Somewhere back in time, the company had to have detailed drawings of every part for every model. I wonder if any have ever been discovered??

Call Indiana Jones for S&W Archaeology. We'll all go dig up the grounds at 2100 Roosevelt Ave. Odds are Dumpster Don beat us all to any scrap iron that was there since the 1960s. :)

Google Maps
 
Does anyone know if there are any online or other sources for 1st & 2nd model Americans parts drawings with dimensions? We could start a resource here I suppose, but why re-invent the wheel if it already exists? A quick check today online turned up nothing but a reference to David Chicones Book on gunsmithing.
I'll keep looking but so far, nothing.:(

You have to start with Col Charlie Pate (USAF Retired) book on S&W Americans then you need to go dig through the old S&W Collectors News (Journal) for an article first written by Ray Double in about 1971, then a few revisions with Col.
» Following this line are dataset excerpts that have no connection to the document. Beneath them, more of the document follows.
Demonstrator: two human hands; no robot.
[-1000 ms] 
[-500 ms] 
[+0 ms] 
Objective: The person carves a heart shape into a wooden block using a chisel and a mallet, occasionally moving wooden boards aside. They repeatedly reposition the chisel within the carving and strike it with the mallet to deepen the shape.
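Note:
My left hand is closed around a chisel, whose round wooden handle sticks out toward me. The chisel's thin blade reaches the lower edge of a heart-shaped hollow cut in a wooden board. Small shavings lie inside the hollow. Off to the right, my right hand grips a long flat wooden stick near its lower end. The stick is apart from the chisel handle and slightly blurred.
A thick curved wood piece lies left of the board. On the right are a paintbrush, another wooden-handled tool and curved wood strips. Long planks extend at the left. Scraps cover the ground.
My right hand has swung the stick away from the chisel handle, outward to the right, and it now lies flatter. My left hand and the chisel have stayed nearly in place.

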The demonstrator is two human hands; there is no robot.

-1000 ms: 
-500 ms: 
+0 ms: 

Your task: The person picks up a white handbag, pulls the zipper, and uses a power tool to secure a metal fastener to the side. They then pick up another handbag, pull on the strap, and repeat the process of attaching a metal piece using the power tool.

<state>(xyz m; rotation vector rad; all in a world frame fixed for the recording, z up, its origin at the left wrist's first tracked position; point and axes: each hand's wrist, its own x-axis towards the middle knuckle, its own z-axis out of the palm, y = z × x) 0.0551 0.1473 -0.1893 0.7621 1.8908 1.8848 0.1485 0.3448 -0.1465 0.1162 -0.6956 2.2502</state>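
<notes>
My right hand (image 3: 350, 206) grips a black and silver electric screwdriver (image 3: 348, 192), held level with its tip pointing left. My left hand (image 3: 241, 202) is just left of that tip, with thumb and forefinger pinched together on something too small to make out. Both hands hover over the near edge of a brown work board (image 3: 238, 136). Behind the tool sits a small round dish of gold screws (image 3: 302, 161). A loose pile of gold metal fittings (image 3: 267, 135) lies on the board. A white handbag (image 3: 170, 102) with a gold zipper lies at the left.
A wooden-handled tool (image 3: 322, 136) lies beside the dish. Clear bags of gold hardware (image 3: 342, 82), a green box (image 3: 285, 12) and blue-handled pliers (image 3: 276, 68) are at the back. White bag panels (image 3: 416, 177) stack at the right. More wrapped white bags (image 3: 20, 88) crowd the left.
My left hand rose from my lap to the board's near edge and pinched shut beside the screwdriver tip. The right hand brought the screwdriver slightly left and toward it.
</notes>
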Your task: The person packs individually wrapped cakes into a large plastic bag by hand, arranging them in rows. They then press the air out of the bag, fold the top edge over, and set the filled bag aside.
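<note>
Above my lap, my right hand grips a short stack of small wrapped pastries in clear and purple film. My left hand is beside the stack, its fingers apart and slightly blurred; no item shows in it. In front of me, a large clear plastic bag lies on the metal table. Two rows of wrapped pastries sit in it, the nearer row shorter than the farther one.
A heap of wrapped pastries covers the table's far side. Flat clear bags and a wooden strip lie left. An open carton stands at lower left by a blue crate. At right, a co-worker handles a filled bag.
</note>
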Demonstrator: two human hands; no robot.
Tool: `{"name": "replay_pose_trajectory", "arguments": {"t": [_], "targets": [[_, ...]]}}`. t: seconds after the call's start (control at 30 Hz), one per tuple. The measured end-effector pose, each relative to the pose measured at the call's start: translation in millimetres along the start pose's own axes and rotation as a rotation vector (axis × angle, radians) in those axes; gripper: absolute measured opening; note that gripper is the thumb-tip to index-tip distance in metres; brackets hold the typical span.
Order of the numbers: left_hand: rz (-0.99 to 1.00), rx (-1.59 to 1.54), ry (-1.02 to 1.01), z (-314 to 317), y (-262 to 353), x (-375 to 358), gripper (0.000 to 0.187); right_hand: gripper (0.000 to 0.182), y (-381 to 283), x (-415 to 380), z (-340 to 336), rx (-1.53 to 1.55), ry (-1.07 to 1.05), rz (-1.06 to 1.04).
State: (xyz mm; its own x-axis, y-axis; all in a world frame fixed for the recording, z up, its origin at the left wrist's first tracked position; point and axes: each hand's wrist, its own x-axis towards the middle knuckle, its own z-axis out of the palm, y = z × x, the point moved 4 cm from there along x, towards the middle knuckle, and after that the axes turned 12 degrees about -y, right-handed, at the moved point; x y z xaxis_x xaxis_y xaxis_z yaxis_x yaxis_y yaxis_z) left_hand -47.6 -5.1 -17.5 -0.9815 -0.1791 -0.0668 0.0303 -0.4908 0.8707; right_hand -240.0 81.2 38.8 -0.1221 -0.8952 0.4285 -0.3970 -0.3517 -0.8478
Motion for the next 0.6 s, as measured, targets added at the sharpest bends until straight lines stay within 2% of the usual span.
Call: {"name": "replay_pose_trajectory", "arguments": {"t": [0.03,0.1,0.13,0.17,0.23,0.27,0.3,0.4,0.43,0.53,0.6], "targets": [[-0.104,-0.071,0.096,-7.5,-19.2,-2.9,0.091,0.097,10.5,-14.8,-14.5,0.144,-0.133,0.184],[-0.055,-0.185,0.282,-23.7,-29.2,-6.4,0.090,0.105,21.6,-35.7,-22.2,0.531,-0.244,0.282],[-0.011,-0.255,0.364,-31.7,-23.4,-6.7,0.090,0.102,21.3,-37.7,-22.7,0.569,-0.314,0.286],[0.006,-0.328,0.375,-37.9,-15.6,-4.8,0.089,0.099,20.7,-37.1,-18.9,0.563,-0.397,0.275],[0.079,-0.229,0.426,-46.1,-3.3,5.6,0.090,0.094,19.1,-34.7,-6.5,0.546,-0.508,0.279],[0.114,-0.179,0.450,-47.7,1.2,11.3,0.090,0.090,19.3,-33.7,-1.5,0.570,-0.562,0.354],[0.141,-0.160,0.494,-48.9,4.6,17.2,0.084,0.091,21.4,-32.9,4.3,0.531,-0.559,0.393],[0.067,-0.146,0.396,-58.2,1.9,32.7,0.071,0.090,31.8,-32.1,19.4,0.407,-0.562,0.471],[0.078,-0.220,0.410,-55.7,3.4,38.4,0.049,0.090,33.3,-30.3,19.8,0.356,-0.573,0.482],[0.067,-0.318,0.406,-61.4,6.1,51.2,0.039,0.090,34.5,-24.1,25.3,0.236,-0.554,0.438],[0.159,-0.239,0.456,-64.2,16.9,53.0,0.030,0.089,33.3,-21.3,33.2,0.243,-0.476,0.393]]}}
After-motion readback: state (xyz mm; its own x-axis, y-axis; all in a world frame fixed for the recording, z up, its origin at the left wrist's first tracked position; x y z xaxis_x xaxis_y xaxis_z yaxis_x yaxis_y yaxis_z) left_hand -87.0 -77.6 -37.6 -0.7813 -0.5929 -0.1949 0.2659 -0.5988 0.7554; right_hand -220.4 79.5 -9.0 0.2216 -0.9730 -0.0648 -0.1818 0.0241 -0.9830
Pate. Ray Double did the most extensive research on Americans and Russians that I've ever found.

One of the prints of either all or part of that full article was in the S&WCA "Collectors News" publication of Fall 1986. Volume 20, Number 3.

I have this volume but it would be a big PITA to copy and scan it. Roy Double's article is 26 pages long. IIRC I also have an old photocopy of Roy Doubles 1971 article / works on the American.

Another article makes note of an article in the previous issue by Charles (Col) Pate on the Columbian Exposition 1893 in Chicago states "it is likely the .44 American played a smaill part in the army's display at the popular exhibit"

Also, first page is a tribute to Life Member / Charter member John Wilson of Pyote, Texas, and his dedication to the Club and his S&W Americans.

This is one that should be reprinted.
 
Thanks for all the info about this Sal, I do need to start with Col. Pate's book on the Americans. I looked at the list of SWCA journal records on here and some look very pertinent to this discussion. I really didn't think there would be any online resource of American dimensional drawings, but hey, once in a great while you can be pleasantly surprised at what does turn up. Thanks for your help, again.